══ Records for processing ══
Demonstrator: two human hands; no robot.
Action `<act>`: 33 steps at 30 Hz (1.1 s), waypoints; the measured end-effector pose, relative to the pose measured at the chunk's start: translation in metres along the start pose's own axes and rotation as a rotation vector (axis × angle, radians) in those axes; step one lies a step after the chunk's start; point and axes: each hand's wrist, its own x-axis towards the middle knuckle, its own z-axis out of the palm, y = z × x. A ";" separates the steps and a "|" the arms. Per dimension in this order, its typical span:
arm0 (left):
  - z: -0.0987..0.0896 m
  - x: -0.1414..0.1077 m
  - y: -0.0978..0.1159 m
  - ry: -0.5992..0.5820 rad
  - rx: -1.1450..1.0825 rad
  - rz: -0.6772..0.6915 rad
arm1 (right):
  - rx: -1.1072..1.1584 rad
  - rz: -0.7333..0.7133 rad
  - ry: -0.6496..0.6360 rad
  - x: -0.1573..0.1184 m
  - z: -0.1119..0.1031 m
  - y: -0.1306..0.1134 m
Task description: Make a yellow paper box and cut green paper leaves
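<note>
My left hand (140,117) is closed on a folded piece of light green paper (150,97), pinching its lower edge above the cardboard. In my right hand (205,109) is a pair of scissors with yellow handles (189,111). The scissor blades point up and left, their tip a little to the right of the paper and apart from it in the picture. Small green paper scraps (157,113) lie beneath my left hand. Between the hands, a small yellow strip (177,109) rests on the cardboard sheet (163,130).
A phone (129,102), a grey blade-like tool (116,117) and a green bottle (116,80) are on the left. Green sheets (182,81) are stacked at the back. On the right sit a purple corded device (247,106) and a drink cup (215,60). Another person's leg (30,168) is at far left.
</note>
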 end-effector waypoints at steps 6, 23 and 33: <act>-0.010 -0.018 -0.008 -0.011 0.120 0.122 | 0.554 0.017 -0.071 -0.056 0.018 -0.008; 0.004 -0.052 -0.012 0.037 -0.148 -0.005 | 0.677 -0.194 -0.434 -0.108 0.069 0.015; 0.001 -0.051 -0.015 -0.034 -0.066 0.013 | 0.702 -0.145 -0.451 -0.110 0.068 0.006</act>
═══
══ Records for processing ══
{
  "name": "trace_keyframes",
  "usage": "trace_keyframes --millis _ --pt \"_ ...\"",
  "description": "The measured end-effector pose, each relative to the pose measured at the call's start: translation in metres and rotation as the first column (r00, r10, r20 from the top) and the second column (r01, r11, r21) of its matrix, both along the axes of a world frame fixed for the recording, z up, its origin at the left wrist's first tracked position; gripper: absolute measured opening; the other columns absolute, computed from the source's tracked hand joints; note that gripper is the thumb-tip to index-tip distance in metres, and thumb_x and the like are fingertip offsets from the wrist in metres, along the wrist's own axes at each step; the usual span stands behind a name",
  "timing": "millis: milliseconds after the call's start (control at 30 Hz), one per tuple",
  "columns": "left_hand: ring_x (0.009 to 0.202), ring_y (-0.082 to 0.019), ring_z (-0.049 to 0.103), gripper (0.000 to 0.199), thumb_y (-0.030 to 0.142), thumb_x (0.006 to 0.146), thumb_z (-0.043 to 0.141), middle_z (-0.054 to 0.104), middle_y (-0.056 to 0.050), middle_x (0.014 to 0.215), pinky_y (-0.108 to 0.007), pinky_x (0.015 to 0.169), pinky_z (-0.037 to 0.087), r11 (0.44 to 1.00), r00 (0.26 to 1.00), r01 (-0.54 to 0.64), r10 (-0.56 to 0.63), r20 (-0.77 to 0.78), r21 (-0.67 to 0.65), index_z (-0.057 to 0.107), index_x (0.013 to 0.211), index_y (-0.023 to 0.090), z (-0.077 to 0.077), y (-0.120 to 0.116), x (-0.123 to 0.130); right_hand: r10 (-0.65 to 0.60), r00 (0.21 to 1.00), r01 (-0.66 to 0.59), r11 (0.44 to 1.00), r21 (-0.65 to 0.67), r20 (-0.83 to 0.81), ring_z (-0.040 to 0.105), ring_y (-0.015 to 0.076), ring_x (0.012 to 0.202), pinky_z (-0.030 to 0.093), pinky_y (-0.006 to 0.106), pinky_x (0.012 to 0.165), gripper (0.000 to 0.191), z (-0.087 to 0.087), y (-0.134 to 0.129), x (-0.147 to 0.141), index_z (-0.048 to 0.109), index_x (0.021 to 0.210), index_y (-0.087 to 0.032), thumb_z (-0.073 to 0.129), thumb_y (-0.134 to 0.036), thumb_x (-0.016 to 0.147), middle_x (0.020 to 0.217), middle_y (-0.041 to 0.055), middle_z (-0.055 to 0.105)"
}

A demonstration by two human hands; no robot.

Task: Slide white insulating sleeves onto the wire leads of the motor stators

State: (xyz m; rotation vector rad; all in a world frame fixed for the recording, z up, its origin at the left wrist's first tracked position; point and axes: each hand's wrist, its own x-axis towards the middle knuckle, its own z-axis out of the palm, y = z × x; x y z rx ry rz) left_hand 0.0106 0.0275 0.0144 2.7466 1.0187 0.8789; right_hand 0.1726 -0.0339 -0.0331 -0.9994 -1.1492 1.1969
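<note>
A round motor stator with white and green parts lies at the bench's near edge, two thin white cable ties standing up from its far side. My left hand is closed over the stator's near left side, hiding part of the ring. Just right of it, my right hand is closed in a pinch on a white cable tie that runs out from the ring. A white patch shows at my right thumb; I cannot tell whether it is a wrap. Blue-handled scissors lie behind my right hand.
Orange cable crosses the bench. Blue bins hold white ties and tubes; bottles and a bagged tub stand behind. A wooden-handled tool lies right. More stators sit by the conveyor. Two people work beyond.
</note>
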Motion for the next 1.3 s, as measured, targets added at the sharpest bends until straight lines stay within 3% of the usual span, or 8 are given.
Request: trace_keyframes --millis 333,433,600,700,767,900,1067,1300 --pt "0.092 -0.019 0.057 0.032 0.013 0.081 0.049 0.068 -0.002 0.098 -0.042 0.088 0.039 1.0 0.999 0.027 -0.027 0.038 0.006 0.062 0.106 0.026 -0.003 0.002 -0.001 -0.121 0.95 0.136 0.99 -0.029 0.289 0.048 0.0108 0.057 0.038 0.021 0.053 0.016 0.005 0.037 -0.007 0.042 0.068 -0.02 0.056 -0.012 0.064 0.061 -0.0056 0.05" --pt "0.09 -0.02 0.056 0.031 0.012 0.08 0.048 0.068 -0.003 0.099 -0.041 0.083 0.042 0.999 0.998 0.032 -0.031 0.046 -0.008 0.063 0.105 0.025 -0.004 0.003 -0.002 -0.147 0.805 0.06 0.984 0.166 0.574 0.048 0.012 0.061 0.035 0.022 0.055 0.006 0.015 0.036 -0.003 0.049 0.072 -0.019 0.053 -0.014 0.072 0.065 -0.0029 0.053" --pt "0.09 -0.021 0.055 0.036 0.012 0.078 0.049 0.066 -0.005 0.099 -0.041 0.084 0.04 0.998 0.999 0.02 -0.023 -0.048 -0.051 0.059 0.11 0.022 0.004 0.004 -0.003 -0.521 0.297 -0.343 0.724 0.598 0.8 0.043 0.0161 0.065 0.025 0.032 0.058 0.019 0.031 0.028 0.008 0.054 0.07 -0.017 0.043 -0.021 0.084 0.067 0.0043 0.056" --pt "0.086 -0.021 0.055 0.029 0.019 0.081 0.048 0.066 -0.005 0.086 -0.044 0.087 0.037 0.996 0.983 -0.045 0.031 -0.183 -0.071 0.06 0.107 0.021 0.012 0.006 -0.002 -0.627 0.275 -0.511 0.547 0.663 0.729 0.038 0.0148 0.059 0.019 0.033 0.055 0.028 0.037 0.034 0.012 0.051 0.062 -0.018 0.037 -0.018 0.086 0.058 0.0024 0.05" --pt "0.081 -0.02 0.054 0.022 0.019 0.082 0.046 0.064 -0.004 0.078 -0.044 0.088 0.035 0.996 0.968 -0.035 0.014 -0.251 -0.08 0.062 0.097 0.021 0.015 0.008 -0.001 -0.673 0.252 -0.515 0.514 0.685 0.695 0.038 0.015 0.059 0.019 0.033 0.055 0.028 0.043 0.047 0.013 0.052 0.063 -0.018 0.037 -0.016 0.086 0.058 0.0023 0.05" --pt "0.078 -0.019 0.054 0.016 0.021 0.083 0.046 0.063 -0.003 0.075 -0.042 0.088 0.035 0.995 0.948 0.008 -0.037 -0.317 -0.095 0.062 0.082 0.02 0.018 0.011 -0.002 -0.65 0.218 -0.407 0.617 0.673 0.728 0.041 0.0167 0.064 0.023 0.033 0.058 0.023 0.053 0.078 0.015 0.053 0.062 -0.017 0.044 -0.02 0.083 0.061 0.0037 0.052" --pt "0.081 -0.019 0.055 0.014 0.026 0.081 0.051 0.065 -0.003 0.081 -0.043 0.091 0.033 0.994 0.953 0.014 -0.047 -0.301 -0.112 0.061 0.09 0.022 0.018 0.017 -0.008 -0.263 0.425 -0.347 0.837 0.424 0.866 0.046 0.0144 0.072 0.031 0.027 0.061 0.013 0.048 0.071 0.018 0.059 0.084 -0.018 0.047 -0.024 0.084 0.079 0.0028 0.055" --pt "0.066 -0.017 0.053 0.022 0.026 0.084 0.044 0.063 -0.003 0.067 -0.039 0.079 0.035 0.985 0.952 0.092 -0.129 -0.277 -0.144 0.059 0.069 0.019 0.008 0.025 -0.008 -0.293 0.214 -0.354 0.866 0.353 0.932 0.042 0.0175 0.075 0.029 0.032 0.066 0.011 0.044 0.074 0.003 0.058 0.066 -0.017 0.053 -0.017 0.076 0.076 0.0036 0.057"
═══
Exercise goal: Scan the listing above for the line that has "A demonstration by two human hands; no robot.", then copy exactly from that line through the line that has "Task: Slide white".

Response to the task:
A demonstration by two human hands; no robot.

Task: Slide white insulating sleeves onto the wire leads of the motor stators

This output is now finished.